We satisfy the necessary boundary condition: $\Phi(K, x_2) = \Phi(x_1, K) = 0$. If the state space were bounded, it would suffice to show we satisfy the Bellman equation when $\max\{x_1, x_2\} < K$. (The state space is unbounded, but let's keep going anyway.)
Let $R \sim \operatorname{Rademacher}$ (i.e. a $\pm 1$ coin flip). The expected change in $\Phi$ under each action is
$$\begin{aligned}
\Delta_{\text{different}} \Phi(x_1, x_2)
&:= \mathbb{E}[\Phi(x_1 + R, x_2 - R) - \Phi(x_1, x_2)]
= -1,
\\
\Delta_{\text{same}} \Phi(x_1, x_2)
&:= \mathbb{E}[\Phi(x_1 + R, x_2 + R) - \Phi(x_1, x_2)]
= +1.
\end{aligned}$$
(One way to do these computations easily is to notice that "different" changes the difference $x_1 - x_2$ by $\pm 2$ while keeping the sum $x_1 + x_2$ the same, and vice versa for "same".)

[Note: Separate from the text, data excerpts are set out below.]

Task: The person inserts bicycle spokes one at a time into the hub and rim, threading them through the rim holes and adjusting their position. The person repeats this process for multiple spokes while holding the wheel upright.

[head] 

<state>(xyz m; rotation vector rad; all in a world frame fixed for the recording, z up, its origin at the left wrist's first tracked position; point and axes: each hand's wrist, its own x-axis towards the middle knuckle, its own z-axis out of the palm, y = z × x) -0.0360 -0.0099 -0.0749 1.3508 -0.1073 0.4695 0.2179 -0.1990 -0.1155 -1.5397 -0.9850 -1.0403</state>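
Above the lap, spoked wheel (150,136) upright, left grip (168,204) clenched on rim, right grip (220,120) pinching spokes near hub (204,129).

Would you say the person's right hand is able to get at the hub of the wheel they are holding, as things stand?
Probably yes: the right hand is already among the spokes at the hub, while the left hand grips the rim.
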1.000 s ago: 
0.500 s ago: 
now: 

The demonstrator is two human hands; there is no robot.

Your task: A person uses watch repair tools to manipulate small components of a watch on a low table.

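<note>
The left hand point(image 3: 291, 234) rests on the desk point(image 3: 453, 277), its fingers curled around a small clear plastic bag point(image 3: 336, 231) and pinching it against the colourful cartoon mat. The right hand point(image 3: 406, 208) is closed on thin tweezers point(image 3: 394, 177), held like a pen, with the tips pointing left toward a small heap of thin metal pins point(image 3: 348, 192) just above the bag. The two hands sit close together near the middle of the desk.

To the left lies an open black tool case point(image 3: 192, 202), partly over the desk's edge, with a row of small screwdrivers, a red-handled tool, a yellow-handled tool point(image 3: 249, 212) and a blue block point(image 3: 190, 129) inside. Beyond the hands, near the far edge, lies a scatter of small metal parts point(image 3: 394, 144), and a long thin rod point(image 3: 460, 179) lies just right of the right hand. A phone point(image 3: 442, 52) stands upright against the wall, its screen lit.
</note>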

Because each step incurs cost $1$, the Bellman equation we hope to satisfy is
$$
\min\{\Delta_{\text{different}} \Phi(x_1, x_2), \Delta_{\text{same}} \Phi(x_1, x_2)\} = -1,
$$
with the minimizing operator corresponding to the optimal action. And indeed, this holds, and "different" is always the optimal action.